From Bois Noir, on the other hand, I did not expect such a thing at all. Sounded just quite nice. But I had rather expected something fir forest, coniferous. And then my heart has already risen with the first spray. Suddenly I'm on Avenida Corrientes in Buenos Aires, where every fifty meters a street vendor burns Palo Santo next to mate cups, leather belts, sunglasses and fake Nike socks to convince the walk-in customers of the quality of the incense on offer.
For me, the scent of gently smoking palo santo is inextricably linked to Buenos Aires, where I spent three formative and all-changing years, and where a not-so-small piece of my heart has probably stuck forever. Palo Santo is ubiquitous there, not just among hippies and New Age freaks, but among housewives and office hags, hipsters and craftsmen alike, because everyone knows that smoking Palo Santo cleanses a house of bad energies. For me, this scent is home, warm afternoon sun on the rooftops of skyscrapers, dearly loved homes of dearly loved people, and a hundred more fond memories called up by its resinous sweetness without detouring the intellect.

Exactly this rich bouquet of impressions, memories and emotions came wafting out of my bottling of Bois Noir completely unexpectedly. Eyes closed, enjoy, smile. For me, nothing here is noir, gloomy or joyless. On the contrary, I feel the fragrance as warm and comforting, which admittedly could have to do with said beautiful memories.

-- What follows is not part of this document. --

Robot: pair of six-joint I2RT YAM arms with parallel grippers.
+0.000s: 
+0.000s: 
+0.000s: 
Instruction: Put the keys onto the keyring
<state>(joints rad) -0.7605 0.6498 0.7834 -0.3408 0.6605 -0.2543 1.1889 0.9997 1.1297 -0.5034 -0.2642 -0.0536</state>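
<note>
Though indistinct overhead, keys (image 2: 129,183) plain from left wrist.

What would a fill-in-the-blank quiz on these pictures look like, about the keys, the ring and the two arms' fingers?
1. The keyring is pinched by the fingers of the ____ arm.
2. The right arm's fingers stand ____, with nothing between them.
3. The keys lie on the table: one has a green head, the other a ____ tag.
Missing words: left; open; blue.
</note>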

Now, the gentle reader is not so much interested in what emotions it evokes, but how it smells (especially if you've never smelled Palo Santo yourself).
So then: prelude is wood, freshly sawn, a bit dusty, a bit resinous, a bit sweetish. That what you can smell in places where a lot of work is done withwood. But not in the way of a concept scent like Memoirs of a Trespasser, which captures a very handily mundane smell in a perfume water and is perhaps not even meant to be worn so much as an experience. Bois Noir, on the other hand, is very clearly a perfume, with the purpose of smelling good. As distinct as the woody note is, it is also interwoven well with the other notes. From the fragrance pyramid, patchouli is recognizable to me (not a cellar-dwelling wet earth patchouli, but a spicy but hand-tame one), and the somewhat heavy, stuffy sweetness of labdanum. I can't detect cedar; there's absolutely nothing fresh about the scent (but it doesn't matter, that would be completely out of place here). It remains largely linear for me, but "settles" after a while on the skin - I don't know what else to call it - and seems denser and sweeter than at the beginning. Sandalwood doesn't play a prominent role either, in either its soapy or creamy facets.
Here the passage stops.